• [To do]:
Below are the records; copy every line in them that holds the string "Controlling".

• [Study material]:
┌────────
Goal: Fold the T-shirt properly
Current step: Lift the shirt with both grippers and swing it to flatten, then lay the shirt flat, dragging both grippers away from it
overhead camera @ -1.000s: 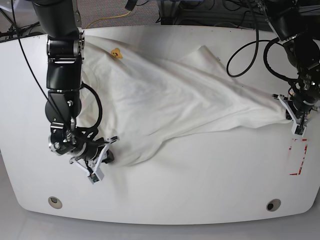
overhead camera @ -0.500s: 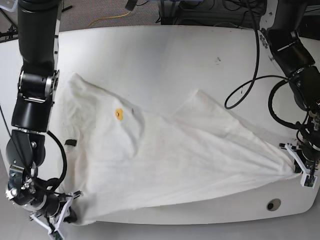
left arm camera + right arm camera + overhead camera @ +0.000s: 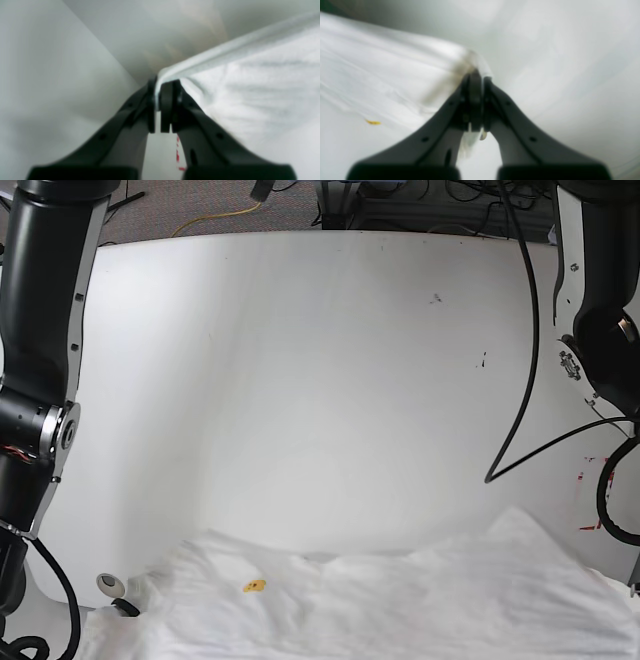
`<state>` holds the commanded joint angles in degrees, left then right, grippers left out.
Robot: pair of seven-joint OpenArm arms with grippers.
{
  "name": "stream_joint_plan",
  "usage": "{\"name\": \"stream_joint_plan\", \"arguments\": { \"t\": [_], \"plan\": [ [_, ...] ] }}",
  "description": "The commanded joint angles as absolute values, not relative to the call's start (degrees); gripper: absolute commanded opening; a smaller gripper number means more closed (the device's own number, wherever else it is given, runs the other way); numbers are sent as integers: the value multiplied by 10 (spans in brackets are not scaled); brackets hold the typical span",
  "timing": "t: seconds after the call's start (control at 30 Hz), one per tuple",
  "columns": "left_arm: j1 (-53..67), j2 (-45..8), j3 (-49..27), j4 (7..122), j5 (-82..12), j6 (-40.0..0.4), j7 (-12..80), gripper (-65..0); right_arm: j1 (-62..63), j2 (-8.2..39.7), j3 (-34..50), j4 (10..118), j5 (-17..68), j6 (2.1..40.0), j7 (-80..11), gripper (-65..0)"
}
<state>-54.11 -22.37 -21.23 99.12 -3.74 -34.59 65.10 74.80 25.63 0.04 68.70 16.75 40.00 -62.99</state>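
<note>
The white T-shirt [image 3: 400, 605] lies stretched along the near edge of the table, its plain side up, with a small yellow tag [image 3: 255, 585] on it. No print shows. My left gripper [image 3: 158, 90] is shut on a bunched edge of the T-shirt [image 3: 250, 87]. My right gripper [image 3: 480, 82] is shut on another corner of the T-shirt [image 3: 382, 70], and the yellow tag [image 3: 373, 122] shows to its left. Both grippers are below the base view's bottom edge; only the arm links show at the left and right sides.
The white table [image 3: 320, 380] stretches behind the shirt. Red tape marks [image 3: 590, 500] sit near its right edge and also show under the left gripper [image 3: 178, 155]. A round hole [image 3: 108, 582] is at the near left. A black cable [image 3: 520, 380] hangs at the right.
Both arms have pulled the T-shirt from the table's middle down to the near edge. The grippers have left the base view at the bottom, still holding the cloth.
</note>
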Motion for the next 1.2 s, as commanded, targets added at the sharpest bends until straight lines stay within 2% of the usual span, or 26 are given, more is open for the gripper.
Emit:
{"name": "stream_joint_plan", "arguments": {
  "t": [0.13, 0.27, 0.4, 0.57, 0.8, 0.93, 1.2],
  "plan": [
    [-544, -225, -190, 997, -38, -349, 651, -650, 748, 263, 5, 701, 169, 400, -659, -650],
    [-479, -225, -189, 1016, -40, -349, 648, -650, 735, 263, 11, 760, 169, 400, -682, -650],
    [-401, -221, -191, 1042, -40, -349, 647, -650, 623, 259, 73, 846, 169, 400, -710, -650],
    [-295, -217, -191, 1069, -41, -349, 639, -650, 489, 244, 96, 932, 169, 400, -718, -650],
    [-145, -184, -227, 1091, -42, -350, 605, -650, 295, 194, 171, 1029, 169, 400, -717, -650],
    [-87, -158, -249, 1098, -42, -350, 605, -650, 218, 175, 198, 1067, 169, 400, -717, -650],
    [1, -155, -257, 1105, -42, -350, 604, -650, 95, 167, 223, 1121, 169, 400, -719, -650]
  ]
}}
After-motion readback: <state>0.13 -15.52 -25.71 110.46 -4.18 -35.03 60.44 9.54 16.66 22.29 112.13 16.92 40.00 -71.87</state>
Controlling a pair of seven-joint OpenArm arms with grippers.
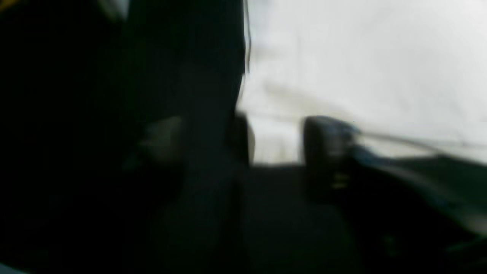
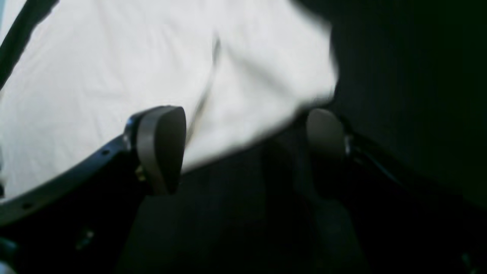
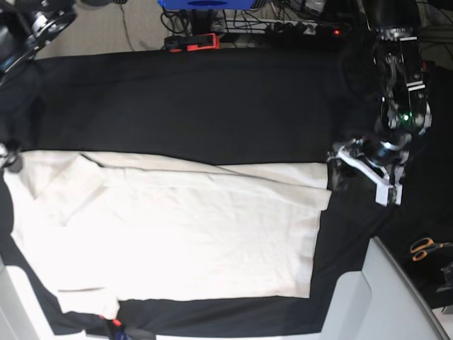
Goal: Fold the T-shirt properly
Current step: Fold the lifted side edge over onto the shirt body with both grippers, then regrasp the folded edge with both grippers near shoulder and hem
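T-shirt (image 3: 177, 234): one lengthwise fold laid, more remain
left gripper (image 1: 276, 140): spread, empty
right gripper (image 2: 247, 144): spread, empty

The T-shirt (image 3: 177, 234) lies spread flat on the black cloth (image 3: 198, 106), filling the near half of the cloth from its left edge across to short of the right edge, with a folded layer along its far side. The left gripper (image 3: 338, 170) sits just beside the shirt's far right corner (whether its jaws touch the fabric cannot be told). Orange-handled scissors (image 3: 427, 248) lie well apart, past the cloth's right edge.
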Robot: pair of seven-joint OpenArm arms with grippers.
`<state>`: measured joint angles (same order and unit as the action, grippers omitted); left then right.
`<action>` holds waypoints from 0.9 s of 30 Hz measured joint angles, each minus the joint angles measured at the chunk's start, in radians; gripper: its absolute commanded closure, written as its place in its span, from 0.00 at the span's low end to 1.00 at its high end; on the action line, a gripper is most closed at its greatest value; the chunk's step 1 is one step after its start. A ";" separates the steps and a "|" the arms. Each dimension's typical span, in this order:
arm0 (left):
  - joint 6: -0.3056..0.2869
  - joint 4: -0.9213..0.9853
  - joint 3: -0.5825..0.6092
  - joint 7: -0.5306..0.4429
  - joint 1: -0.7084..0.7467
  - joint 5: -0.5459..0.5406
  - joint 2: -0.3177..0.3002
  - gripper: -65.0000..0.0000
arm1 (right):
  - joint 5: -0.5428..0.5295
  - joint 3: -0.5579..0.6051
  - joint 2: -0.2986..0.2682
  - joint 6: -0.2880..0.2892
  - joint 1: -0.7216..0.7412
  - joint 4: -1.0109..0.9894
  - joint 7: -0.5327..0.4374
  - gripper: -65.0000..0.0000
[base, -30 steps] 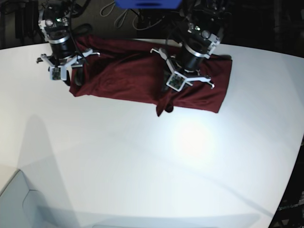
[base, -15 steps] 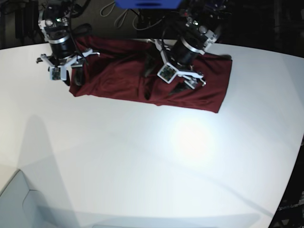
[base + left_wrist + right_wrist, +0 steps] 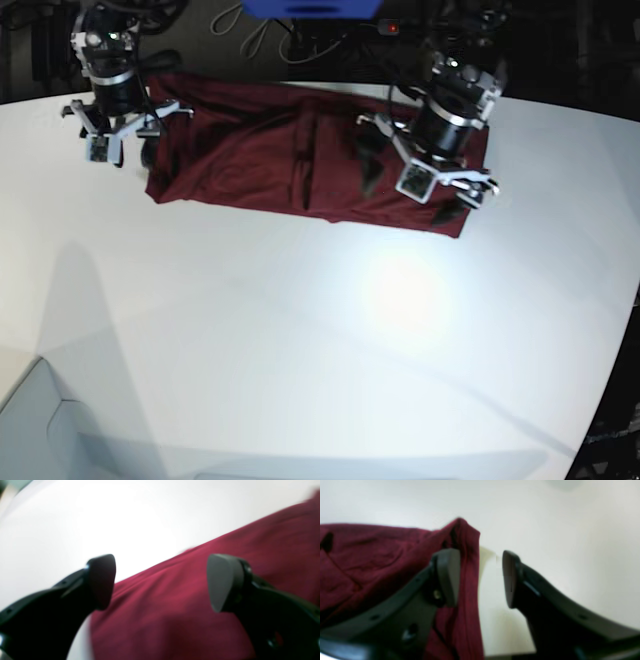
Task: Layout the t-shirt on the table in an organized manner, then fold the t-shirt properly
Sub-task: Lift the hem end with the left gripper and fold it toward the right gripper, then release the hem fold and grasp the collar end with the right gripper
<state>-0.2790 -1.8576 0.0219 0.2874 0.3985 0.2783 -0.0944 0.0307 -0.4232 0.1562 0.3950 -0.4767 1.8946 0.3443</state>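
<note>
The base view looks down from high above the table point(image 3: 300, 340); both wrist views sit close over the shirt point(image 3: 260, 160) they share.

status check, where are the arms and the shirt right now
Left end effector open above the t-shirt, holding nothing. Right end effector open at the shirt's edge, cloth beside one finger. Shirt a long band on the table. Nothing in the way.

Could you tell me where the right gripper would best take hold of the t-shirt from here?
Probably the raised fold at the t-shirt's end beside the right gripper. It stands up off the table against one open finger, so closing sideways around it, coming from above, should catch cloth rather than tabletop.
</note>
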 measured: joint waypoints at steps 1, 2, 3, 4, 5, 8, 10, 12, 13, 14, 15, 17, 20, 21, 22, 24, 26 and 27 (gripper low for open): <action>-0.006 0.006 -0.026 0.000 -0.001 -0.002 -0.003 0.16 | -0.003 0.000 0.000 0.000 0.002 0.006 0.053 0.45; -0.007 0.009 -0.053 0.002 -0.007 -0.002 -0.005 0.16 | -0.002 0.003 0.001 0.000 0.002 0.008 0.092 0.42; -0.012 0.012 -0.084 -0.001 -0.016 -0.003 -0.003 0.16 | -0.001 0.003 0.003 0.000 0.008 0.008 0.130 0.39; -0.014 0.016 -0.116 -0.007 -0.024 -0.006 0.002 0.16 | 0.000 0.003 0.005 0.000 0.014 0.008 0.166 0.38; -0.008 0.019 -0.140 -0.009 -0.032 -0.005 0.004 0.16 | -0.001 0.003 0.005 0.000 0.020 0.008 0.181 0.37; -0.009 0.035 -0.188 -0.008 -0.051 -0.005 0.003 0.16 | -0.002 0.003 -0.001 0.000 0.039 0.010 0.203 0.37; -0.011 0.067 -0.205 -0.006 -0.065 -0.006 0.003 0.16 | -0.020 0.003 0.000 0.000 0.035 0.009 0.211 0.37; -0.011 0.098 -0.219 -0.008 -0.071 -0.006 0.003 0.16 | -0.074 0.003 0.003 0.016 0.030 0.009 0.217 0.37; -0.010 0.112 -0.225 -0.007 -0.073 -0.008 0.003 0.16 | -0.098 0.003 0.002 0.034 0.030 0.009 0.216 0.37; -0.010 0.128 -0.226 -0.007 -0.072 -0.007 0.003 0.16 | -0.121 0.002 0.002 0.050 0.030 0.009 0.216 0.37; -0.010 0.139 -0.226 -0.005 -0.071 -0.005 0.002 0.16 | -0.143 0.002 0.002 0.053 0.030 0.009 0.216 0.37; -0.013 0.154 -0.226 -0.003 -0.069 -0.006 0.004 0.16 | -0.152 0.005 0.002 0.053 0.030 0.009 0.213 0.37; -0.012 0.156 -0.226 -0.008 -0.069 -0.006 0.003 0.16 | -0.153 0.004 0.002 0.053 0.027 -0.009 0.211 0.37; -0.013 0.156 -0.226 -0.007 -0.069 -0.006 0.003 0.16 | -0.156 0.003 0.002 0.053 0.027 -0.026 0.212 0.37; -0.013 0.156 -0.226 -0.007 -0.066 -0.006 0.003 0.16 | -0.157 0.002 0.002 0.053 0.027 -0.042 0.212 0.37; -0.013 0.156 -0.226 -0.007 -0.066 -0.006 0.003 0.16 | -0.160 0.002 0.002 0.053 0.027 -0.071 0.216 0.37; -0.013 0.156 -0.226 -0.008 -0.065 -0.006 0.003 0.16 | -0.159 0.000 0.002 0.053 0.027 -0.096 0.212 0.37; -0.013 0.156 -0.226 -0.007 -0.065 -0.006 0.003 0.16 | -0.159 0.000 0.002 0.053 0.027 -0.106 0.213 0.37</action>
<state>-0.2916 -1.7016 -0.2043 0.2802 0.3332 0.2726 -0.0914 -0.1284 -0.4236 0.1581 0.4477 -0.4492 1.7882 0.5575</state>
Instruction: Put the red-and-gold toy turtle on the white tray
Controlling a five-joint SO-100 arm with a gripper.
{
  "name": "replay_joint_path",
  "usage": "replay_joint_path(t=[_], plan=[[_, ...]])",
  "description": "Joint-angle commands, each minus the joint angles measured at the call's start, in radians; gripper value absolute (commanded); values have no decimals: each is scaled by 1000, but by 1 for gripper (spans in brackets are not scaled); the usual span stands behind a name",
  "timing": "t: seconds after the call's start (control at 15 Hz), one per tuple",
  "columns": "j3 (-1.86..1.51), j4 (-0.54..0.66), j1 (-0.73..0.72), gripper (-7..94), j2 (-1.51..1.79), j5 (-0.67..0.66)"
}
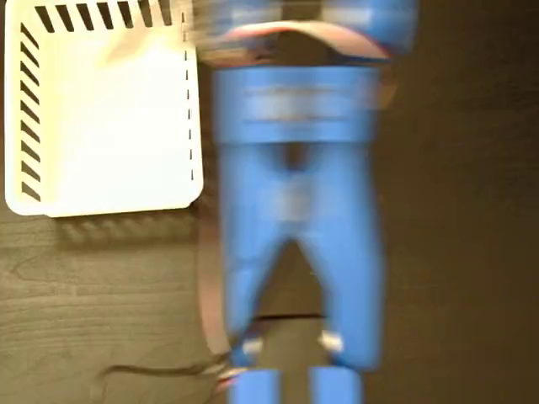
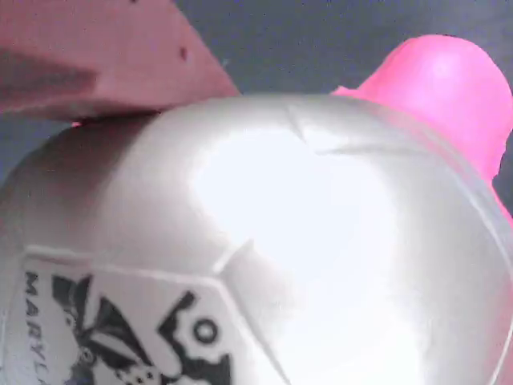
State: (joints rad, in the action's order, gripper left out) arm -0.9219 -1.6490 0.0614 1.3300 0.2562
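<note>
- Turtle first: the red-and-gold toy turtle (image 2: 264, 241) fills the wrist view, its pale shiny shell with a black printed logo at lower left and a bright pink head or leg at upper right.
- One finger (image 2: 96, 56) of the tool, pinkish in this light, lies across the upper left of the wrist view and touches the top edge of the shell.
- Only that one finger shows, so I cannot tell whether the tool is clamped on the turtle or merely resting against it.
- In the fixed view the blue arm (image 1: 295, 219) runs down the middle of the frame, smeared by blur, and it hides the turtle there.
- Its blur suggests the arm is probably moving, though which way cannot be read.
- The white tray (image 1: 101, 118) sits at upper left of the fixed view on the dark worktop (image 1: 101, 295), with nothing on it; its slanted slots run along the top and left edges.
- My judgement of the step: the grasp is being made or has just been made, and the carry is not yet done.
- Next, the move calls for a firm hold on the squishy, slippery shell, then a lift and a swing toward the upper left of the fixed view.
- Release should come over the tray's open middle, away from the slotted edges.
</note>
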Motion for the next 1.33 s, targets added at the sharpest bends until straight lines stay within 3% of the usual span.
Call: replay_joint_path(t=[0.0,0.33,1.13,1.27], plan=[[20,-5,-179,0,87,37],[32,3,-353,0,-54,117],[60,41,-370,1,-259,83],[60,41,-371,16,-268,80]])
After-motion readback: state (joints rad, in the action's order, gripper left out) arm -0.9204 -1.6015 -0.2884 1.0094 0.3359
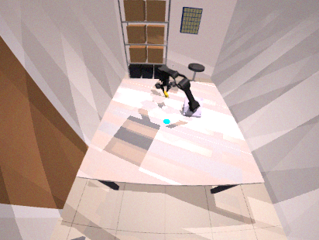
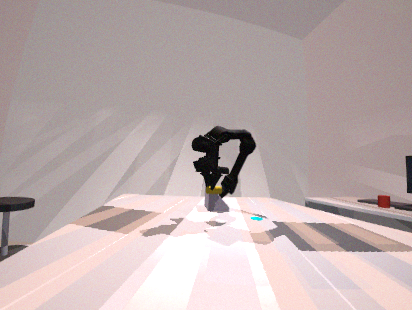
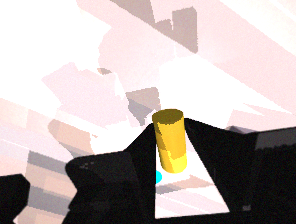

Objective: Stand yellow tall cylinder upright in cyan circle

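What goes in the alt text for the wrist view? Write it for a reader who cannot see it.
A yellow cylinder is clamped between the two dark fingers of the claw, above a pale striped table. A sliver of the cyan circle shows beside the cylinder's lower end.

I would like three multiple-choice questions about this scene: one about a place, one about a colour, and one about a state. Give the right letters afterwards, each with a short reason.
1. Where is the cyan circle relative to the gripper in the top view?
A. Nearer the camera than the gripper
B. Behind the gripper, by the shelf rack
C. Directly under the stool

2. What colour is the cylinder?
A. Red
B. Yellow
C. Green

3. What is the cylinder's state?
A. Lying free on the table
B. Standing inside the circle
C. Held between the fingers, above the table

Answers:
1. A, the circle lies on the table below the gripper in the picture.
2. B, the wrist view shows it yellow.
3. C, the fingers flank it, away from the circle.
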Robot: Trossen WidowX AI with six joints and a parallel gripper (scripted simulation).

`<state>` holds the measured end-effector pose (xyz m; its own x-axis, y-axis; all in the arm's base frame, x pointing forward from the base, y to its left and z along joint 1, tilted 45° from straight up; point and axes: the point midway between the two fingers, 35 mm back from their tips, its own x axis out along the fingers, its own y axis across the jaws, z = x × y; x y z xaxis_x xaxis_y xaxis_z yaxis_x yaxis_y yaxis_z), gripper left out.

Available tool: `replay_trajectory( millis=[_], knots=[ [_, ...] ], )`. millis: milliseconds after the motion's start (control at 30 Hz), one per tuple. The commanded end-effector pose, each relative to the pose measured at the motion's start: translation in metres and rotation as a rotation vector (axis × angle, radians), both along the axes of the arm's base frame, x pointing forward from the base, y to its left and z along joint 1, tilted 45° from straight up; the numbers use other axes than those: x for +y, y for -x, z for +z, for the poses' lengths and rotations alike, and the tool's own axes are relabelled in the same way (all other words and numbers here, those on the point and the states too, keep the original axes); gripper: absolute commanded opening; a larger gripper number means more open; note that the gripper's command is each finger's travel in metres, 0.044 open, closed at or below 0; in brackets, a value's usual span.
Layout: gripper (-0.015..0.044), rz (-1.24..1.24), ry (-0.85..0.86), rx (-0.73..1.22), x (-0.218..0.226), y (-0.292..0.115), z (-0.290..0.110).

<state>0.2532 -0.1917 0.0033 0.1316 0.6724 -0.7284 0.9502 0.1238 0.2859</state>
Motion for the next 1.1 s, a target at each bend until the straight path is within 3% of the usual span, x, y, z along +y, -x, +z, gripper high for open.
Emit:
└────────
• [Output of the exercise]:
Controlling a pair of seven-joint OpenArm arms with grippers.
Controlling a five-joint SO-100 arm with a gripper.

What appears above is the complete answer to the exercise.